Sometimes it feels like surviving the first wave of a storm while still hearing thunder farther off.
3/3
The weeks that followed passed in the strange tempo that always comes after a crisis has declared itself over while your body still hasn’t believed the news.
Lawyers moved paper from one side of the border to the other. Survey teams arrived in trucks with corporate decals and hard hats and polite smiles. Maren Bell and Western Plains drafted terms so detailed they would have made most landowners give up and sell outright, but I had not come this far to hand the west section to a company that treated land like a temporary inconvenience between drilling phases. If Maple Creek was going to produce oil, then it would do so on conditions I could live with. Slow extraction. Strict reclamation. Water protection. Independent environmental review. Restoration trust funds. Ellis watched those negotiations with open amusement.

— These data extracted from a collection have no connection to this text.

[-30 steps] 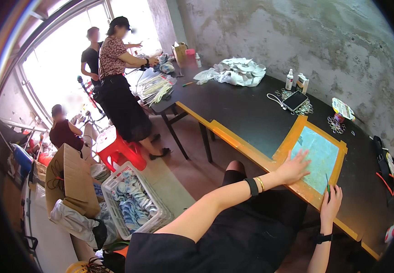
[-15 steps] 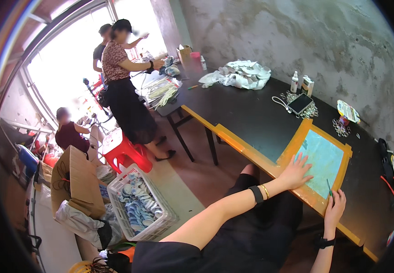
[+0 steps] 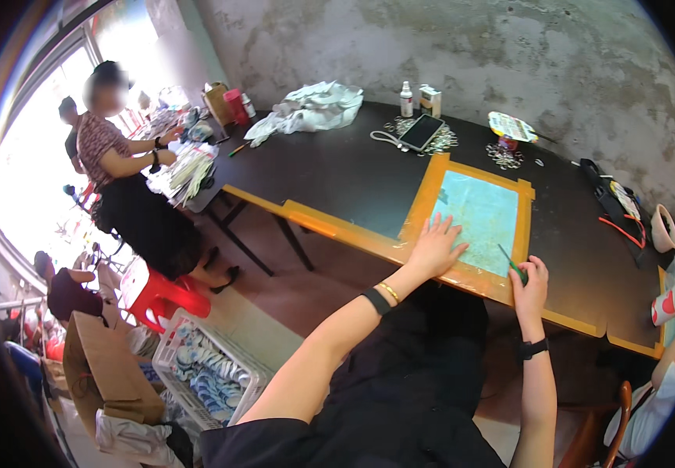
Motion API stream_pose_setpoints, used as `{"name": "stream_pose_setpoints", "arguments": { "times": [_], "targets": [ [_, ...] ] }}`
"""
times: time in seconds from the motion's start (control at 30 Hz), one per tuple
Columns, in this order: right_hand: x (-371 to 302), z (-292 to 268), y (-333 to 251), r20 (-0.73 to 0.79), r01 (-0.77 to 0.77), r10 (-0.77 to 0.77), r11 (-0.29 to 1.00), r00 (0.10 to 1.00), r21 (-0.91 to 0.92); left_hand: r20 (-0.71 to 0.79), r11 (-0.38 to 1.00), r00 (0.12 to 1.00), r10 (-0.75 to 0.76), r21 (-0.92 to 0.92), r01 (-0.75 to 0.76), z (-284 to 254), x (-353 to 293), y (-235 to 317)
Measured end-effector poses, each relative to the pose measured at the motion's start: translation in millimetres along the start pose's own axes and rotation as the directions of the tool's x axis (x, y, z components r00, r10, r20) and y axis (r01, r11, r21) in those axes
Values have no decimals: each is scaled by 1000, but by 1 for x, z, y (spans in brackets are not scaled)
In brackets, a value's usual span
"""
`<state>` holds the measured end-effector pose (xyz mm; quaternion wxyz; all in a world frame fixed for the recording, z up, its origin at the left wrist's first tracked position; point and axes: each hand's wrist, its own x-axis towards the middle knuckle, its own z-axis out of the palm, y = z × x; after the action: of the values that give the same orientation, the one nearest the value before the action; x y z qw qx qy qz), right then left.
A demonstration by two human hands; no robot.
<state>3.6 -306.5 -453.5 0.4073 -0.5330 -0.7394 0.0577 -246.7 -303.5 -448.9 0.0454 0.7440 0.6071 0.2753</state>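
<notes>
Head view: both hands working at a pale green mat point(image 3: 479, 220) framed in orange tape on the dark bench point(image 3: 337, 171).
Unlike a second ago, the view is sitting more squarely over the mat. White crate point(image 3: 209, 373) on the floor is holding blue-and-white pieces; left hand point(image 3: 435, 248) is pressing flat, released; right hand point(image 3: 530, 282) is grasping a green-handled tool point(image 3: 513, 265).

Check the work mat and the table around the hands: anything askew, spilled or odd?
Nothing looks spilled or broken. The pale green mat lies flat in its orange tape border; the left hand presses its near edge, and the right hand holds a thin green tool. Small metal rings lie scattered loose beyond the mat.
</notes>
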Motion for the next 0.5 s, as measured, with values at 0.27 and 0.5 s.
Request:
{"name": "stream_pose_setpoints", "arguments": {
  "times": [0.27, 0.5],
  "targets": [
    [2, -2, -10, 47, 7, -4, 998, 999, -62, 6, 1000, 1000, -6, 29, 6, 1, 0, 1],
    [4, -4, -17, 66, 12, -7, 997, 998, -71, -35, 999, 999, 19, 49, -17, 2, 0, 0]
  ]
}}
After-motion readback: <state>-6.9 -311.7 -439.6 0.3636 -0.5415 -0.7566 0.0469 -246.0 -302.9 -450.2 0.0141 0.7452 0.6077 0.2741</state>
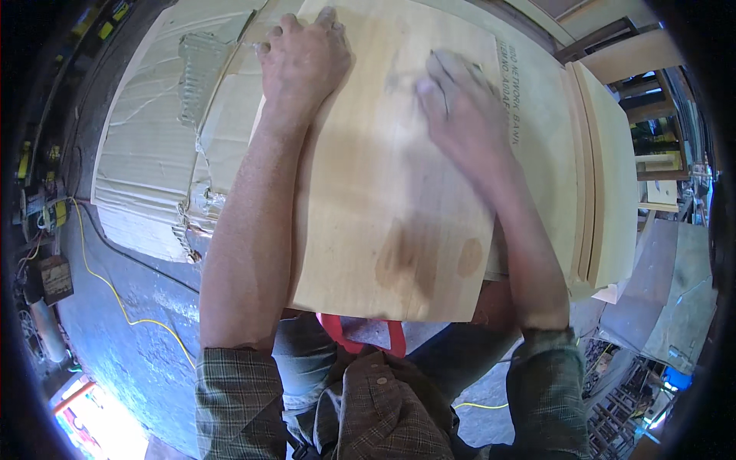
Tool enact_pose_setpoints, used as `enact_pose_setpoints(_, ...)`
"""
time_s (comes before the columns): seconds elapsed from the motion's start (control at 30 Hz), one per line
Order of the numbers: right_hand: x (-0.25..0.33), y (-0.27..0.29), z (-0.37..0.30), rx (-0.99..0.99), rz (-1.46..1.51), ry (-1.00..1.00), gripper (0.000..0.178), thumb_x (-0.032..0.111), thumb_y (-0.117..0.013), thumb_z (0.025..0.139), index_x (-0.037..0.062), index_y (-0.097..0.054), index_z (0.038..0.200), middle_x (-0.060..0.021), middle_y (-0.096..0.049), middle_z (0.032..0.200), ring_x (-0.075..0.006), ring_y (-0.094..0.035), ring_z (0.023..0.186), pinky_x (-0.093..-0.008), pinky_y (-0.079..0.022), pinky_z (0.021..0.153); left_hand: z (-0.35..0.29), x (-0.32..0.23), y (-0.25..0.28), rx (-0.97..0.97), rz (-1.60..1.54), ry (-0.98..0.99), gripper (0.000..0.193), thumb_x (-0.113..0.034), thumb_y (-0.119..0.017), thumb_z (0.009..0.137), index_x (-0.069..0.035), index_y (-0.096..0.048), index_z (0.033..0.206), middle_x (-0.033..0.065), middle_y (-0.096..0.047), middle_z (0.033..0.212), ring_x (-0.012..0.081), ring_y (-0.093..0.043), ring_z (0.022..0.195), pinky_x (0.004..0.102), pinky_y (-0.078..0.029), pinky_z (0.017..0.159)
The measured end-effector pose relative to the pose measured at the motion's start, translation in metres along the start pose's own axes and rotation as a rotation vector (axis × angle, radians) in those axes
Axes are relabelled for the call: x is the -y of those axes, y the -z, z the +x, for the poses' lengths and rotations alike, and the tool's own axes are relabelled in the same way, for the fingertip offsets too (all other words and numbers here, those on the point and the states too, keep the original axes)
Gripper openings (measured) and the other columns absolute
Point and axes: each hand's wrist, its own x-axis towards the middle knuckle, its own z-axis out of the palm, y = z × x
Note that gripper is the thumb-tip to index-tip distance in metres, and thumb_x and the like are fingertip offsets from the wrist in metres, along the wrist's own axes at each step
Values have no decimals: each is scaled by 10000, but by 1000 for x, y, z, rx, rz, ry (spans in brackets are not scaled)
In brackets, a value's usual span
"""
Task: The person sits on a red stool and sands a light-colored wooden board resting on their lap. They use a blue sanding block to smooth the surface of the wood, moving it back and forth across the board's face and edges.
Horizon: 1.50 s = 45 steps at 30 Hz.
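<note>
A pale, flat wooden board (368, 230) lies in front of me, with its near end toward my lap and two brown oval stains near that end. My left hand (305, 61) rests at the board's far left edge, palm down, fingers apart and bent at the tips. On the board's far right part, my right hand (468, 107) presses down, smeared by motion, its fingers together. A thin dark edge shows beside those fingers; what lies under them is hidden.
Torn cardboard (146, 138) spreads under the board's left side. More pale boards (606, 176) stand at the right. A yellow cord (115, 291) runs over the floor at left, and a red frame-like piece (395, 337) shows below the board's near edge.
</note>
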Motion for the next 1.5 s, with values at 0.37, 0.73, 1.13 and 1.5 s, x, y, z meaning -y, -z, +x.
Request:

“You sure you didn’t miss your calling and choose the wrong profession?” he asked me once after I had sent back a marked-up agreement covered in notes.
“I teach Sophocles to seventeen-year-olds who think tragedy is a Wi-Fi outage,” I said. “This is easier.”
Jenna stayed through all of it.
At first she moved through the farmhouse with the tentative guilt of someone who had briefly stood on the wrong side of something important and was still learning how to come back without making the wound about herself. But day by day the place got under her skin the way it had gotten under mine. She watched the daily videos with me every morning. She helped Maren sort legal packets at the dining room table. She let Ellis show her how to tack up one of the quarter horses. She wandered the house touching objects Joshua had chosen with the reverence of a daughter discovering the scale of a father’s hidden tenderness.
“Did you have any idea?” she asked me one night on the porch as snow clouds gathered in the western sky and winter announced itself in the wind. “Any suspicion at all that he was planning all this?”
I thought about that honestly.
“There were things,” I said. “The will update three years ago. The way he started photographing ordinary days. His sudden refusal to postpone anything personal. But I thought he was hitting that age where people start trying to prove to themselves they still have time.”